Fast and Effective On-policy Distillation from Reasoning Prefixes
arXiv:2602.15260v1 Announce Type: new Abstract: On-policy distillation (OPD), which samples trajectories from the student model and supervises them with a teacher at the token level, avoids relying solely on verifiable terminal rewards and can yield better generalization than off-policy distillation. However, OPD requires expensive on-the-fly sampling of the student policy during training, which substantially increases training cost, especially for long responses. Our initial analysis shows that, during OPD, training signals are often concentrated in the prefix of each output, and that even a short teacher-generated prefix can significantly help the student produce the correct answer. Motivated by these observations, we propose a simple yet effective modification of OPD: we apply the distillation objective only to prefixes of student-generated outputs and terminate each sampling early during distillation. Experiments on a suite of AI-for-Math and out-of-domain benchmarks show that on-
arXiv:2602.15260v1 Announce Type: new Abstract: On-policy distillation (OPD), which samples trajectories from the student model and supervises them with a teacher at the token level, avoids relying solely on verifiable terminal rewards and can yield better generalization than off-policy distillation. However, OPD requires expensive on-the-fly sampling of the student policy during training, which substantially increases training cost, especially for long responses. Our initial analysis shows that, during OPD, training signals are often concentrated in the prefix of each output, and that even a short teacher-generated prefix can significantly help the student produce the correct answer. Motivated by these observations, we propose a simple yet effective modification of OPD: we apply the distillation objective only to prefixes of student-generated outputs and terminate each sampling early during distillation. Experiments on a suite of AI-for-Math and out-of-domain benchmarks show that on-policy prefix distillation matches the performance of full OPD while reducing training FLOP by 2x-47x.
Executive Summary
The article proposes a modification to on-policy distillation (OPD) by applying the distillation objective only to prefixes of student-generated outputs and terminating each sampling early during distillation.
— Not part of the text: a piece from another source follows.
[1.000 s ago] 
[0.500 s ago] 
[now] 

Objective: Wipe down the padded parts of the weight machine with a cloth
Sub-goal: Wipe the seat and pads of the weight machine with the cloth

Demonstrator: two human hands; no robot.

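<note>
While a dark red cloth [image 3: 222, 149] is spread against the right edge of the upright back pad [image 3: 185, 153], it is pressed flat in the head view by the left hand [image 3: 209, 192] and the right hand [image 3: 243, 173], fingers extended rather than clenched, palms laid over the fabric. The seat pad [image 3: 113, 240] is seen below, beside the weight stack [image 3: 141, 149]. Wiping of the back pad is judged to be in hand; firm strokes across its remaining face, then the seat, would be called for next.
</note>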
This approach, known as on-policy prefix distillation, significantly reduces training costs while maintaining performance. Experiments on AI-for-Math and out-of-domain benchmarks demonstrate the efficacy of this method, reducing training FLOP by 2x-47x without compromising on accuracy. This innovation has the potential to accelerate the development of AI models, particularly in resource-constrained environments. By leveraging the observation that training signals are often concentrated in the prefix of each output, the authors have developed a practical solution that can be widely adopted in the field of artificial intelligence.
Key Points
- ▸ On-policy distillation (OPD) is a method that samples trajectories from the student model and supervises them with a teacher at the token level.
- ▸ The proposed modification, on-policy prefix distillation, applies the distillation objective only to prefixes of student-generated outputs and terminates each sampling early during distillation.
- ▸ Experiments demonstrate that on-policy prefix distillation reduces training FLOP by 2x-47x without compromising on accuracy.
Merits
Efficiency
The proposed modification significantly reduces training costs by terminating each sampling early during distillation.
Effectiveness
On-policy prefix distillation maintains performance comparable to full OPD, as demonstrated by experiments on AI-for-Math and out-of-domain benchmarks.
Demerits
Limited Generalizability
The proposed method may not be directly applicable to scenarios where prefix information is not sufficient to determine the correctness of the output.
Potential Overfitting
The early termination of sampling during distillation may lead to overfitting if not properly regularized.
Expert Commentary
The proposed modification to on-policy distillation is a significant contribution to the field of artificial intelligence. By leveraging the observation that training signals are often concentrated in the prefix of each output, the authors have developed a practical solution that can be widely adopted. The innovation has the potential to accelerate the development of AI models, particularly in resource-constrained environments. However, it is essential to carefully consider the potential limitations of the proposed method, such as limited generalizability and potential overfitting. Further research is needed to fully explore the implications of this innovation and to identify potential applications.
Recommendations
- ✓ Future research should focus on exploring the potential applications of on-policy prefix distillation in various AI domains, including natural language processing, computer vision, and robotics.
- ✓ The proposed method should be further evaluated in scenarios where prefix information is not sufficient to determine the correctness of the output, to assess its generalizability and robustness.